Without the basics, there is often a tendency to speed up the training and make it to intensive too early, which makes it hard to complete races both mentally and physically. In addition, you increase the risk of injuries and it contributes to destroy some of the motivation and the joy of running and hereby the training in the future.

The whole idea of the basic training is that you slowly build up a training volume, which is sufficient to create a good shape peak for the race you move towards. Many experienced runners uses the late autumn and winter months to basic training and create hereby a good base. The core element of the basic training consists of long slow distances – LSD. In this way, the body slowly adapts to the load that characterize long distance running.

To avoid being too one-sided and slow by the basic training, you can run some strides, where you increase the pace more and more to 100 – 150 m or where you keep a high pace of about 50 –  100 meters, just to maintain the speed in the legs and to vary the training. You can include them in Fartlek later in the progress. It is also something that really makes you feel energized.

In the latter half of the basic training, you should gradually accustom the body to the more intensive training that characterizes the training against a shape peak. The basic training period, therefore also contains some long 1500 meter – 2000 meter intervals with intensity around the LT- threshold.

Basic training takes place at all levels, and is just as important for the experienced runner, who will provide a good basis for his marathon training as for the beginner, which starts up with jogging just a few minutes. We all have to practice the fundamentals.

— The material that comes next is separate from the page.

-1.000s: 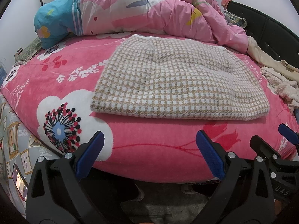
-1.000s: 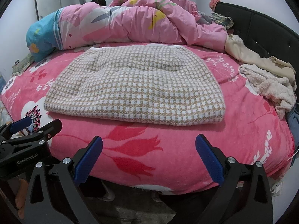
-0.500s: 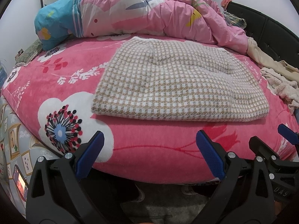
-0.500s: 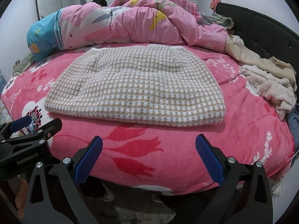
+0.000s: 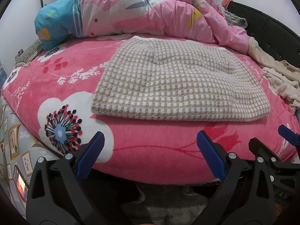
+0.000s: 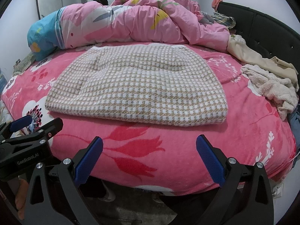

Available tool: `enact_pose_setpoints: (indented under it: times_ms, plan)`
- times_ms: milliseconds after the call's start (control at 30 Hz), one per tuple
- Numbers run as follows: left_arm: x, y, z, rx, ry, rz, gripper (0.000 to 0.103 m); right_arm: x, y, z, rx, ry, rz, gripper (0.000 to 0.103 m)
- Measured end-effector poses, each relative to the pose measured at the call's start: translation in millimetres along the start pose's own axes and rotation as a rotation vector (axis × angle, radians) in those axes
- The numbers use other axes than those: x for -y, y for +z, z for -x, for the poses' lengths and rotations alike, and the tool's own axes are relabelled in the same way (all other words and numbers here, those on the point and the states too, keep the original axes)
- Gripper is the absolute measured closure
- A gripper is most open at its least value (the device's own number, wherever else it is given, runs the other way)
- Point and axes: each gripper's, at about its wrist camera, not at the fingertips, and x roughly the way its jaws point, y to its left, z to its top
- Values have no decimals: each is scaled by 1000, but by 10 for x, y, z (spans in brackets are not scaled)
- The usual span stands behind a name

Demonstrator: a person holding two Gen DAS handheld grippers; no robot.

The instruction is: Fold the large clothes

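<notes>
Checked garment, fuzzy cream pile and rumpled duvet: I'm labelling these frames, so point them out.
checked garment (image 6: 138,91), right wrist view, middle of its top face
fuzzy cream pile (image 6: 271,88), right wrist view, its centre
rumpled duvet (image 5: 150,16), left wrist view, pink middle

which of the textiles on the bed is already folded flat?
The checked beige-and-white garment at mid-bed: a neat flat rectangle. The pink duvet behind it and the cream clothes at right are crumpled heaps.

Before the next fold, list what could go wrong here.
1. The checked garment lies near the bed's front edge; a tug toward the open left claw and right claw may slide it off.
2. Folding rightward may land it on the loose cream clothes.
</notes>
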Motion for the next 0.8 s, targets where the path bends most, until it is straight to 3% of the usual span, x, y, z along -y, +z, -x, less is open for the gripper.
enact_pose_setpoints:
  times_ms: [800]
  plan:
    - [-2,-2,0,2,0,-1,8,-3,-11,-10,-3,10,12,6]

How the content in your marathon-training program composes, depends on your current running experience but remember this:

As long as you do something on a consistent basis, whether it is just walking a few kilometres in the beginning, you will have progress. You begin to obtain the physiological improvements and benefits we talked about earlier.

Basic Training for beginners and runners with very little experience in long distance running takes longer time than basic training for the more experienced runners, since it is not a good idea to speed up the training volume to fast. Experienced runners, still have much of the basic shape from last season. They are also adapted to a greater training volume.

Intermediate experienced runners only need about 10-12 weeks with basic training. However, many beginners will “suffer” if they only train in 12 weeks before their training intensifies. As beginner, you should train for at least 18 to 20 weeks before the training intensifies, and before you begin to think about participating in races, if you want to run with maximum performance. If you have experience from another sport, you can eventually shorten the weeks.

Basic Training programs for Marathon runners can be designed as below:

Beginner

Week LSD 1 LSD 2 LT – Intervals Fartlek Km/week
1 3 2 8
2 3 3 10
4 4 3 12
6 4 4 14
8 6 4 17
10 7 5 20
11 7 5 20
12 7 6 22
14 8 6 30 min. 24
15 8 6 30 min. 24
16 9 7 2*2000 m 26
17 9 7 26
18 9 7 30 min. 28
19 9 7 30 min. 28
20 10 8 2*3000 m 30

Intermediate

Week LSD 1 LSD 2 LT – Intervals Fartlek Km/week
1 8 6 26
2 10 7 28
3 11 9 30 min. 32
4 12 10 30 min. 35
5 12 9 3*2000 m 35
6 14 11 30 min. 40
7 15 12 4*2000 m 44
8 15 12 30 min. 45
9 17 13 4*2000 m 48
10 18 13 30 min. 48
11 18 13 30 min. 48
12 20 12 2*3000 m 50

Elaboration of the programs

The basic training at this level is focused around 4 key days with 2 LSD, LT – Training, and Fartlek. As you see the 4 key days throughout the week does not cover the complete training volume. The remaining amount of training, accomplishes in other days in easy pace as recovery runs. It will also give you some flexibility and make it easier fitting in the training to your daily life.

Instead of recovery run, you can sometimes practice cross training as alternative. Cross training can include low-impact sports such as bicycling, swimming, exercise machines like the elliptical trainer / cross trainer and weight training that provide cardiovascular benefits, while it also gives you a physical and mental break from running.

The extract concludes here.